Prepared by Denis Lungu and Kristian Tötterman

Published as part of the ECB Economic Bulletin, Issue 8/2023.

This box describes liquidity conditions and the Eurosystem’s monetary policy operations during the fifth and sixth reserve maintenance periods of 2023. Together, these two maintenance periods ran from 2 August to 31 October 2023 (the “review period”).

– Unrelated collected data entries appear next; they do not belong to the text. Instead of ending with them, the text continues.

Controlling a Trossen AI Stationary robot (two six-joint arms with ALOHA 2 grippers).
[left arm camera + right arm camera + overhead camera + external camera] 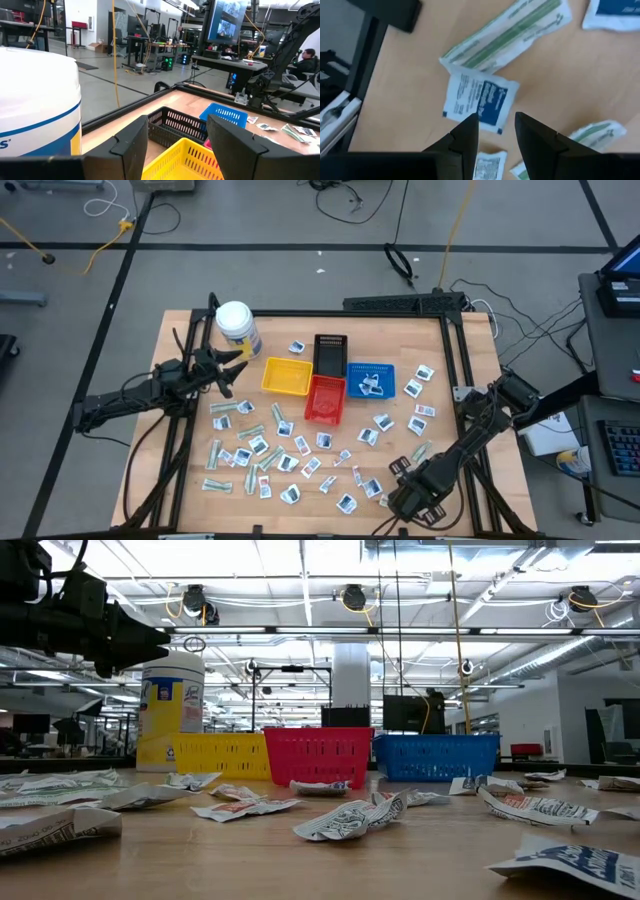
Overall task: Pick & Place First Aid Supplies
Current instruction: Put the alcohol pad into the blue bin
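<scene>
- Packets (290, 455): dozens lie flat and loose on the bench (450, 395), most of them on the near side of the red tray (325, 398); a smaller scatter lies right of the blue tray (371, 380), which already holds a couple of pale items.
- Right hand (496, 135): low over the near right part of the bench, well away from the red tray. Fingers apart with a narrow gap, nothing between them.
- Wrist view shows a white-and-blue packet (480, 97) directly past the fingertips, a green-striped wrapper (507, 32) touching its far edge.
- Left hand (177, 137): hangs beside the white jar (237, 325), left of the yellow tray (285, 376). Fingers apart, empty; looks to be waiting.
- Step, as judged: right arm lining up for a pick, no contact yet.
- Next move calls for: descend so the fingers straddle the white-and-blue packet, then close on an edge. It lies flat, so a pinch may slip or drag the neighbouring wrapper along.
- After that: carry to a tray. Which tray cannot be told.
</scene>
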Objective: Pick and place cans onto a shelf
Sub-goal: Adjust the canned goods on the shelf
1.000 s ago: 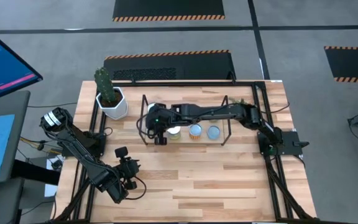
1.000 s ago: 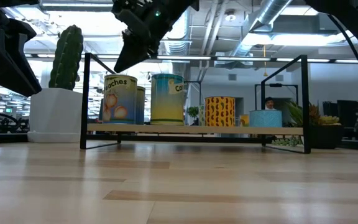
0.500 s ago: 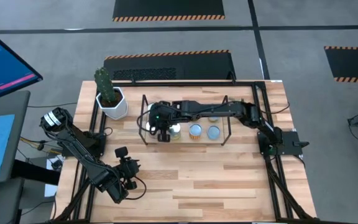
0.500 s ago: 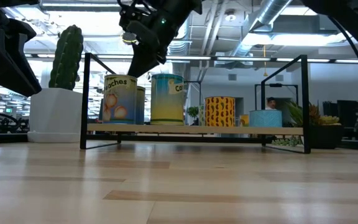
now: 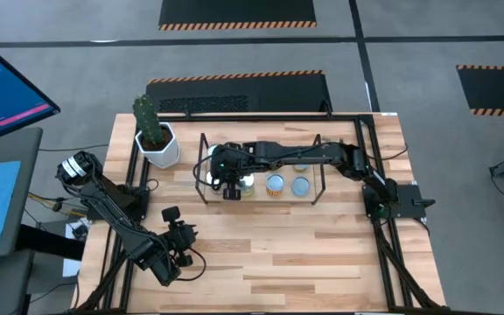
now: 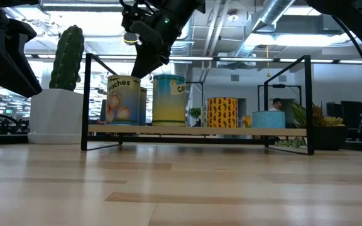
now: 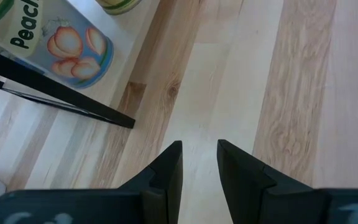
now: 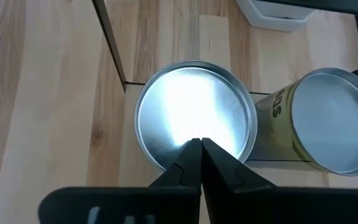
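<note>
right gripper (image 5: 227, 194) hangs fingers pinched shut, holding nothing, right above the peaches can (image 6: 122, 100) at the shelf's (image 6: 197, 130) 9 o'clock end – I'd lift straight up so nothing tips – left gripper (image 5: 182, 258) waits narrowly open around 7 o'clock on the table (image 5: 322, 254)

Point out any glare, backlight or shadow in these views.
Right wrist view: strong glare whitens the lid of the can below the shut right gripper. Low view: bright ceiling lights behind the shelf leave the arm above it a dark silhouette. Left wrist view: even light on the wood, with the left gripper casting little shadow. High view: flat, even lighting.
</note>
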`<state>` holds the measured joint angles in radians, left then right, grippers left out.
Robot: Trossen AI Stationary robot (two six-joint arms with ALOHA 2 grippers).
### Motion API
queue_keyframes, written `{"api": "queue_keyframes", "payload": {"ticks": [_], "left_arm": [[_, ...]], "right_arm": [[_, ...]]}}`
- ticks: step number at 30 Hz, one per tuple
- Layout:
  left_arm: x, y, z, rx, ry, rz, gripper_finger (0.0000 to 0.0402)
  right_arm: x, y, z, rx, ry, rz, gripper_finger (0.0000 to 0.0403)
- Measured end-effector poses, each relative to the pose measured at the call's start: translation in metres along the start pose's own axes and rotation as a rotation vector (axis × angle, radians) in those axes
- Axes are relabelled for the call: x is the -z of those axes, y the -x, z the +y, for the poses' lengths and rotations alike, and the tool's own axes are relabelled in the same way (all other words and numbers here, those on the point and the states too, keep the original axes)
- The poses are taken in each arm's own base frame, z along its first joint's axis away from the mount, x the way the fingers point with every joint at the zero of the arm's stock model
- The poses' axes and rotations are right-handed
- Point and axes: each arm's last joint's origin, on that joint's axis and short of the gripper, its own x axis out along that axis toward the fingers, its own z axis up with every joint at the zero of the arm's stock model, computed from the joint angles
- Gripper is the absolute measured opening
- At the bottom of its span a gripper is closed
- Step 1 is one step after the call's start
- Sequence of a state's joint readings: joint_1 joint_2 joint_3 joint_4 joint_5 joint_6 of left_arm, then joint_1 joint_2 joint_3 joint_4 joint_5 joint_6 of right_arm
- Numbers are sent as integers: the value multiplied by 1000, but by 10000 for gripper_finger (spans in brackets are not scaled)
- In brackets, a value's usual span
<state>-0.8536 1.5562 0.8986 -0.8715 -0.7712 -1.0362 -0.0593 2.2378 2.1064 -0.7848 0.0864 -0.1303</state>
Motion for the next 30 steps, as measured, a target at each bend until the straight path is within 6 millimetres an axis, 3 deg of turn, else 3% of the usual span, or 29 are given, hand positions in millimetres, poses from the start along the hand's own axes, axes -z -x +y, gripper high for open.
{"api": "queue_keyframes", "payload": {"ticks": [17, 22, 26, 30], "left_arm": [[0, 0, 0, 0, -1, 0, 89], [0, 0, 0, -1, -4, -1, 89], [0, 0, 0, -1, -4, -1, 89], [0, 0, 0, -1, -3, -2, 89]], "right_arm": [[-4, 16, 4, -2, 13, -15, 25], [-8, 22, 2, 69, 56, -29, 21], [-22, 38, -6, 116, 103, -105, 25], [-32, 45, -27, 168, 152, -192, 30]]}}
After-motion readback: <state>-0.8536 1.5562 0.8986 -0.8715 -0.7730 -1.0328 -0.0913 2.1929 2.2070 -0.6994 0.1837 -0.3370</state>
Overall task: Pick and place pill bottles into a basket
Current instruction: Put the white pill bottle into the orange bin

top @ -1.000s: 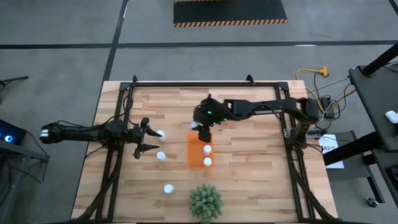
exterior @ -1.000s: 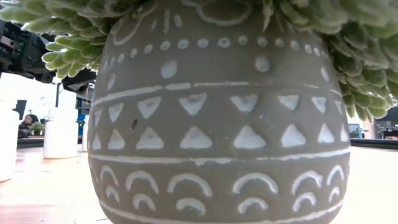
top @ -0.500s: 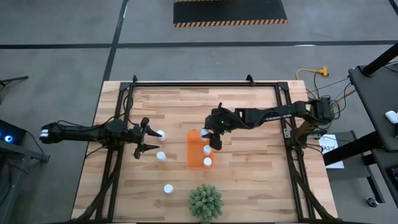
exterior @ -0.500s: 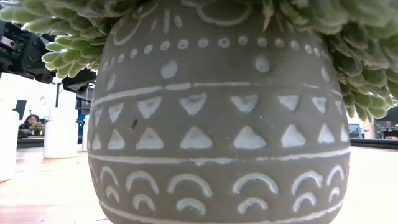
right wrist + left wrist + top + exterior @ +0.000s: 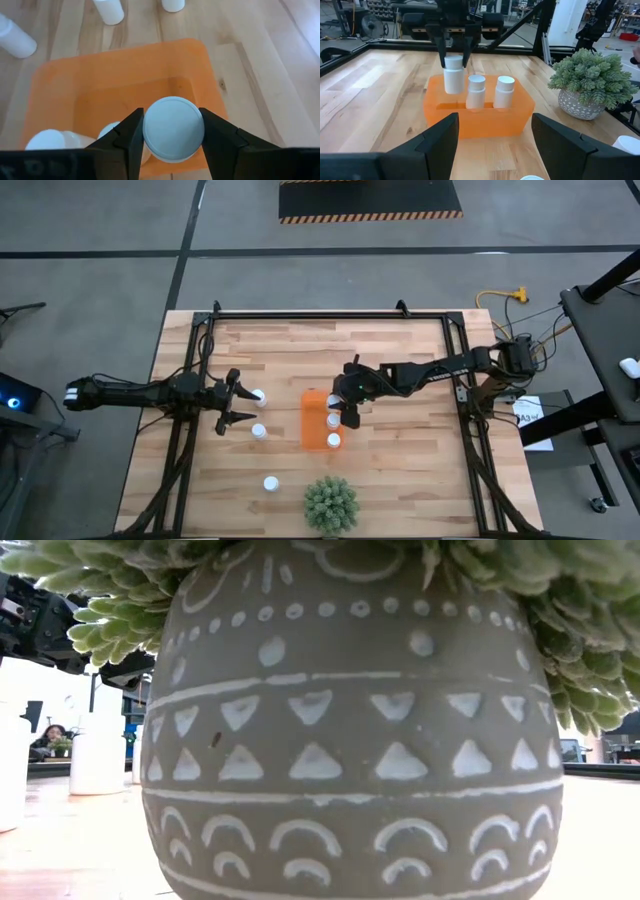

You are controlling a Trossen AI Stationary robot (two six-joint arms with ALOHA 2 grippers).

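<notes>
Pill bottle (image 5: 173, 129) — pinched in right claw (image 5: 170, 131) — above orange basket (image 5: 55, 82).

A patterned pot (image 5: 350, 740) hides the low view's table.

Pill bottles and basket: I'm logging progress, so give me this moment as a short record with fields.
basket: orange basket near the table's middle, beside the potted plant
bottles in basket: two standing upright
bottle in transit: held bottle over the basket's empty end, not yet released
right gripper: right gripper shut on the held bottle's cap
left gripper: left gripper open, empty, waiting at the table's left
bottles on table: three loose bottles, all left of the basket
</notes>
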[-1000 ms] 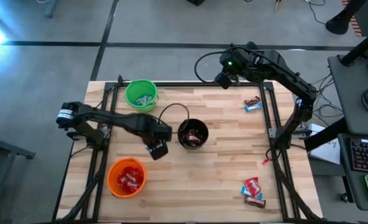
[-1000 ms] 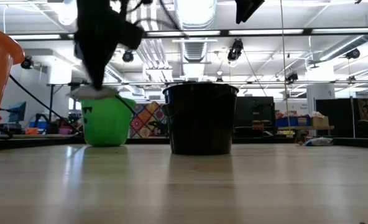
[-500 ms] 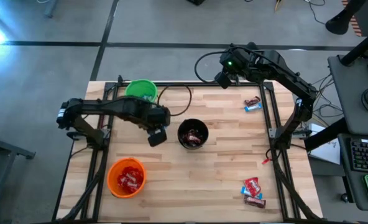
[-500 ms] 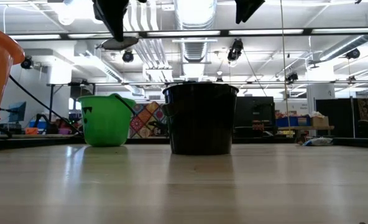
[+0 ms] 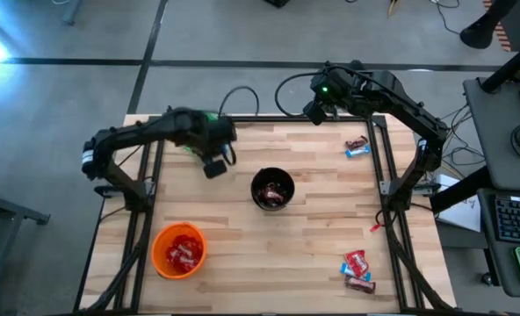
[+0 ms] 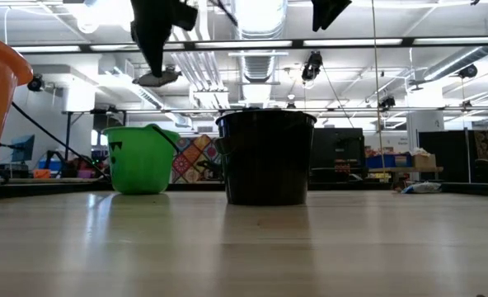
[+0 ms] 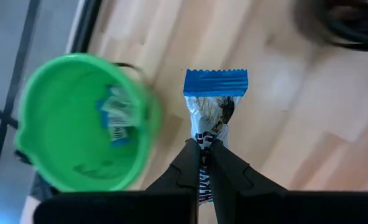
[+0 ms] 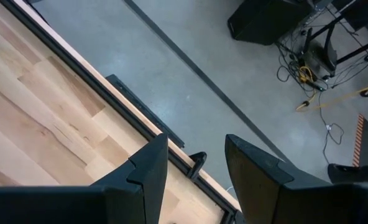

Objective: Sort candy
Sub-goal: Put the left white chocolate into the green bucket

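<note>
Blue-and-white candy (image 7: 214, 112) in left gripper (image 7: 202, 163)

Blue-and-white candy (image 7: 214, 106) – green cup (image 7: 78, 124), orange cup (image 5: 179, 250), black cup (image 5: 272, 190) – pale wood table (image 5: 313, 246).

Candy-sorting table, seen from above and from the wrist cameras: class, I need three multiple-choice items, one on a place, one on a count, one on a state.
1. Where is the left gripper?
A. beside the round green plastic cup
B. over the round orange plastic cup
C. off the wooden table

2. How many cups stand on the table?
A. two
B. three
C. five

3. The left jaws are
A. wide open
B. out of view
C. shut on a blue-and-white wrapped candy bar

Key: 1 A, the high view shows it by that cup; 2 B, green, orange and round black cup; 3 C, the left wrist view shows the wrapper pinched.
</note>
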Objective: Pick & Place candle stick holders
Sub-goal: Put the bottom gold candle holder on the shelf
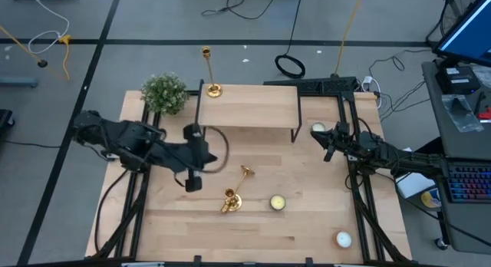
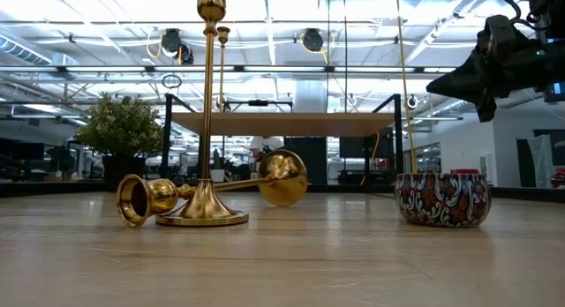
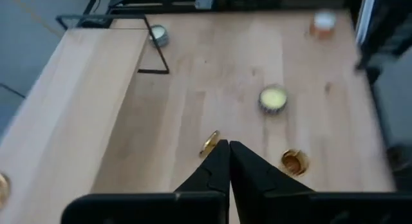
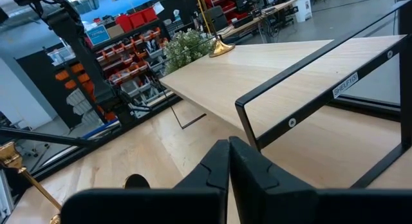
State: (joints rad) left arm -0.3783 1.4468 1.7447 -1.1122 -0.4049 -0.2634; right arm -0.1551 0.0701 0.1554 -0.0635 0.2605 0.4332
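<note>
- Candle stick holders: one stands on the shelf [image 1: 245, 106] at its left end [image 1: 210, 74], one stands mid-table [image 1: 230, 199], one lies toppled beside it [image 1: 244, 175].
- Left gripper [image 1: 189, 182] hovers beside them, fingers pressed together and empty; descending like this could roll the toppled one.
- Right gripper [image 1: 330, 153], also closed and empty, waits near the shelf's right leg.

Grey floor [image 1: 153, 21] with cables; bright ceiling lights [image 2: 115, 7]; perhaps red storage bins [image 4: 122, 21]
</note>
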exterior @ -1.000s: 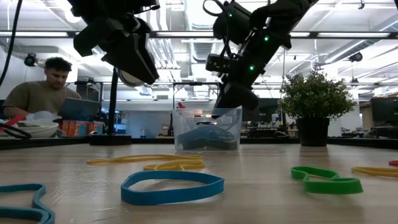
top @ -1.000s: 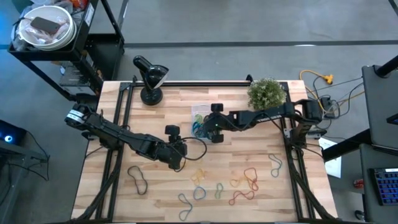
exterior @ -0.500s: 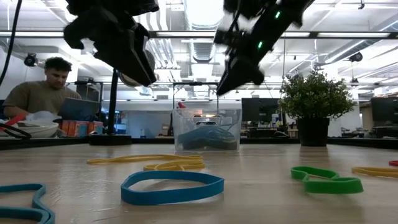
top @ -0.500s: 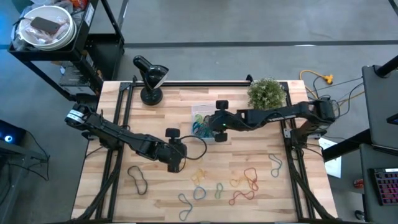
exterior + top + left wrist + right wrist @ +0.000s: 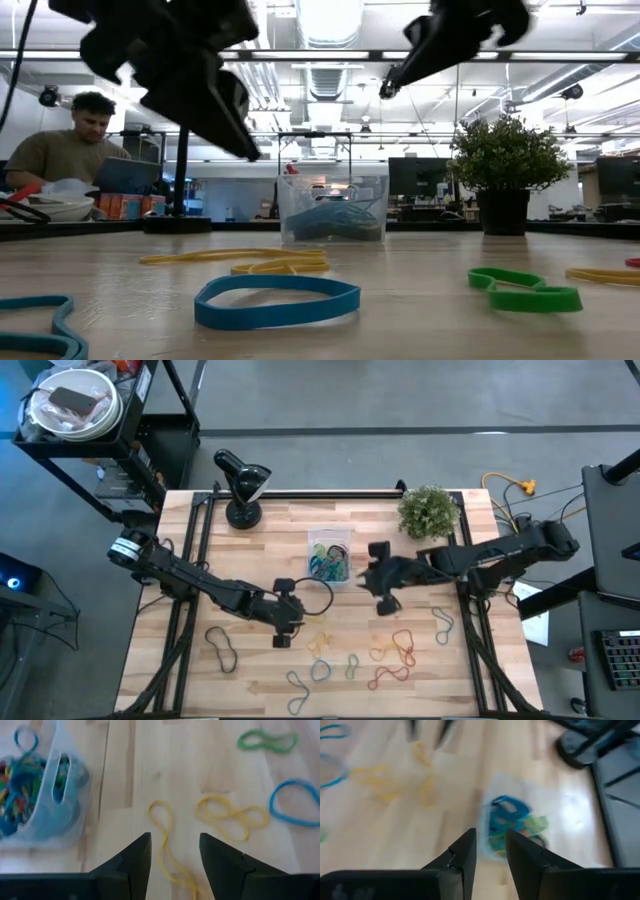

The Governing Council raised the ECB’s three policy rates by 25 basis points at each of its meetings on 27 July and 14 September 2023. These increases took effect in the fifth and sixth reserve maintenance periods of 2023 respectively. At its meeting on 27 July, the Governing Council also decided to reduce the remuneration of minimum reserves that banks are required to hold with their Eurosystem national central bank to 0%. This reduction came into force at the beginning of the sixth maintenance period.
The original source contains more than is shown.